[petsc-dev] Current status: GPUs for PETSc

Mon Nov 5 08:06:04 CST 2012

Hi Lawrence,

>> That's it for now, after some more refining I'll start with a careful
>> migration of the code/concepts into PETSc. Comments are, of course,
>> always welcome.
>
> So we're working on FE assembly + solve on GPUs using fenics kernels
> (github.com/OP2/PyOP2).  For the GPU solve, it would be nice if we could
> backdoor assembled matrices straight on to the GPU.  That is, create a Mat
> saying "this is the sparsity pattern" and then, rather than calling
> MatSetValues on the host, just pass a pointer to the device data.

Thanks for the input. My reference implementation supports such kind of 
backdooring, so there is no conceptional problem with that. What I don't 
know yet is 'The Right Way' of integrating this functionality into the 
existing PETSc interface routines. Anyhow, I see this as an essential 
feature, so it's on my roadmap already.

> At the moment, we're doing a similar thing using CUSP, but are looking at
> doing multi-GPU assembly + solve and would like not to have to reinvent too
> many wheels, in particular, the MPI-parallel layer.  Additionally, we're
> already using PETSc for the CPU-side linear algebra so it would be nice to
> use the same interface everywhere.

Yes, that's what we are aiming for. The existing MPI-layer just works 
well irrespective of whether you're dealing with CPUs or GPUs on each rank.

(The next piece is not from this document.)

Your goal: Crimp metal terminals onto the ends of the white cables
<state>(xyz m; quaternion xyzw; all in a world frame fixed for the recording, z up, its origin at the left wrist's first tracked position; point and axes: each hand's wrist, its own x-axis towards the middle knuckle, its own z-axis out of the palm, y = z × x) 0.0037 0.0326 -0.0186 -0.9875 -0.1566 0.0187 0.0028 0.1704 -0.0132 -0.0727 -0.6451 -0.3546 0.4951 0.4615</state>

> I guess effectively we'd like something like MatCreateSeqAIJWithArrays and
> MatCreateMPIAIJWithSplitArrays but with the ability to pass device pointers
> rather than host pointers.  Is there any roadmap in PETSc for this kind of
> thing?  Would patches in this direction be welcome?

Type safety is a bit nasty. CUDA allows to deal with plain 'void *', 
while OpenCL expects cl_mem. This suggests to use something like
   MatCreateSeqAIJWithCUDAArrays(),
   MatCreateSeqAIJWithOpenCLArrays(),
but as I said above, I haven't come to a decision on that yet.

I'm not aware of any roadmap on the GPU part, but I want to integrate 
this rather sooner than later. Patches are of course welcome, either for 
the current branch, or later on based on the refurbished GPU extensions.

Best regards,
Karli